Extrait :
Assise au calme
Je suis, comme on dit dans mon village, une femme «dont la mort n'a pas encore voulu» - une veuve ayant dépassé l'âge de quatre-vingts ans. Les journées sont bien longues, depuis que mon mari n'est plus là. Je n'ai plus guère de goût pour les plats que Pivoine et les autres jeunes femmes préparent à mon intention. Et les heureux événements qui surviennent couramment sous mon toit m'indiffèrent désormais. Seul le passé m'intéresse encore. Au bout de tant d'années, je suis enfin en mesure de raconter ce que j'ai dû taire autrefois, lorsque je dépendais de ma famille d'origine, puis de celle de mon mari. J'ai une vie entière à raconter. Je n'ai plus rien à perdre et très peu de monde à épargner.
Je suis bien trop vieille pour méconnaître mes qualités et mes défauts, qui se sont bien souvent confondus au cours de mon existence. Toute ma vie, j'ai attendu l'amour. Je savais qu'il était indigne de ma part - aussi bien dans ma jeunesse que dans mes années de maturité - d'espérer une chose pareille, mais tel fut pourtant le cas : et ce désir sans fondement a été à l'origine de tous les problèmes que j'ai rencontrés, ma vie durant.
Dans mon enfance je rêvais que ma mère fasse attention à moi et finisse par m'aimer, ainsi que le reste de ma famille. Pour gagner cette affection, je leur obéissais - c'était d'ailleurs ce qu'on attendait d'une personne de mon sexe - mais je mettais trop d'ardeur à le faire. Dans l'espoir que ma famille me témoigne la plus élémentaire tendresse, j'ai accepté comme on l'a exigé de moi d'avoir les plus petits pieds bandés du district - et donc que mes os soient brisés, broyés, remodelés.
Lorsque la souffrance s'avérait insoutenable et que mes larmes mouillaient mes bandages ensanglantés, ma mère venait me parler à l'oreille et m'encourageait à supporter une heure, un jour, une semaine de tourments supplémentaire, en me rappelant le bonheur qui m'attendait si je tenais bon un peu plus longtemps. Elle m'enseignait ainsi à endurer - non seulement les souffrances physiques liées au bandage et plus tard à la grossesse, mais la douleur plus souterraine qui affecte notre coeur et notre âme. Elle mettait aussi l'accent sur mes défauts et m'apprenait à m'en servir, à les retourner en ma faveur. Dans notre contrée, nous appelons teng ai ce type d'amour maternel. Mon fils m'a expliqué que, dans l'écriture des hommes, il se compose de deux caractères : le premier signifie douleur, le second amour. Tel est l'amour maternel.

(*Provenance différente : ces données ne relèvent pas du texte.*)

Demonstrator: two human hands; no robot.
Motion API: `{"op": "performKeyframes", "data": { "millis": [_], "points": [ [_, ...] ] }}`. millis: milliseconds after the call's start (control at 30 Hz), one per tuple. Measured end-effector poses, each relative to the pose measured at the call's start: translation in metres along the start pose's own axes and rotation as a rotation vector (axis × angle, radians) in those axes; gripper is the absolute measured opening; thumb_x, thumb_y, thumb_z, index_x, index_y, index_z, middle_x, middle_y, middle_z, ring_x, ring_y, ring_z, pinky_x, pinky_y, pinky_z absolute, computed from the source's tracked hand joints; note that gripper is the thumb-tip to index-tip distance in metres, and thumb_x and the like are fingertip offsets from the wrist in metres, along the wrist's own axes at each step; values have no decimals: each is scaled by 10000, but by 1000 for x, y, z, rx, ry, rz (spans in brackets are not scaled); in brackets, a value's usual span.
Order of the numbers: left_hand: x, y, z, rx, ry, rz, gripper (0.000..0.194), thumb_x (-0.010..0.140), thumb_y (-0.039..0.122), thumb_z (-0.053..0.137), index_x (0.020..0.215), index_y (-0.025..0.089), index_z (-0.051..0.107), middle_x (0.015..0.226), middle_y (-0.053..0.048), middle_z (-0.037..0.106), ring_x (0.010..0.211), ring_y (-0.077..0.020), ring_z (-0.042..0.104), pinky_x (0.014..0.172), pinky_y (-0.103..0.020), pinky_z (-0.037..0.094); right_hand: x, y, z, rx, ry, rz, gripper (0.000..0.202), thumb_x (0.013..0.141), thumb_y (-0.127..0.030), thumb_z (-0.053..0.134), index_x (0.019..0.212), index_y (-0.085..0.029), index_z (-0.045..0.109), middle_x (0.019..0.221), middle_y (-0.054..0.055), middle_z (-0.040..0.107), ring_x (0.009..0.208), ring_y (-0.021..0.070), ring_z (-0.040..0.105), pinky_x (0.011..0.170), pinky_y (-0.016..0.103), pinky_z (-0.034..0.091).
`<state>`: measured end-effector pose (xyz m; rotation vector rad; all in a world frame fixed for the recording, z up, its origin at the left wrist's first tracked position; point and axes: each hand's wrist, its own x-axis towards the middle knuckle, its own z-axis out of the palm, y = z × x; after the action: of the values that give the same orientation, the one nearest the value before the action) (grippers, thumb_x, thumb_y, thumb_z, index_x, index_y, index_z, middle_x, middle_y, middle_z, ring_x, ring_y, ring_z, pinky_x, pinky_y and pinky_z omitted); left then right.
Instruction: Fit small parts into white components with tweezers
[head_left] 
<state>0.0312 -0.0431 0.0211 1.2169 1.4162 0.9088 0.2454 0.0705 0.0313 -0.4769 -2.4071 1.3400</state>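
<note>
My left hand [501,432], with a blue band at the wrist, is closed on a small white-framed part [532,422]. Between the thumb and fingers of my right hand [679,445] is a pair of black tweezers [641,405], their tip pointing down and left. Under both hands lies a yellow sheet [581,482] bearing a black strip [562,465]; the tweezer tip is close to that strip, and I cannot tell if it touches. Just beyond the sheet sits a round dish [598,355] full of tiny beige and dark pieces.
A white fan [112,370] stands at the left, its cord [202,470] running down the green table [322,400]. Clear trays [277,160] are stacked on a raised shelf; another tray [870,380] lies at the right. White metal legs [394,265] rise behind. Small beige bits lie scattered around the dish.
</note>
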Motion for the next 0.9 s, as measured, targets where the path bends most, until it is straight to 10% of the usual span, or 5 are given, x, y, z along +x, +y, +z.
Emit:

Présentation de l'éditeur :
Fleur de Lis et Fleur de Neige sont nées le même jour, à la même heure, dans une province reculée de la Chine du XIXe siècle.
Alors que la famille de Fleur de Neige est de la plus haute noblesse, celle de Fleur de Lis est très pauvre, mais la grande beauté de cette dernière et la perfection de ses pieds lui permettent de devenir la laotong («âme soeur») de Fleur de Neige.
Les deux filles partagent tout, du supplice des pieds bandés à la réclusion dans l'appartement des femmes, du Nu Shu, ce langage secret, à leurs mariages arrangés. Leur amitié, teintée d'une fascination réciproque, grandit au fil des années...
Jusqu'au jour où Fleur de Lis découvre que Fleur de Neige l'a trahie. L'amour qui les lie va alors peu à peu céder la place à une rivalité entre deux femmes que rien ni personne ne saura arrêter.
«Une magnifique histoire à vous briser le coeur.»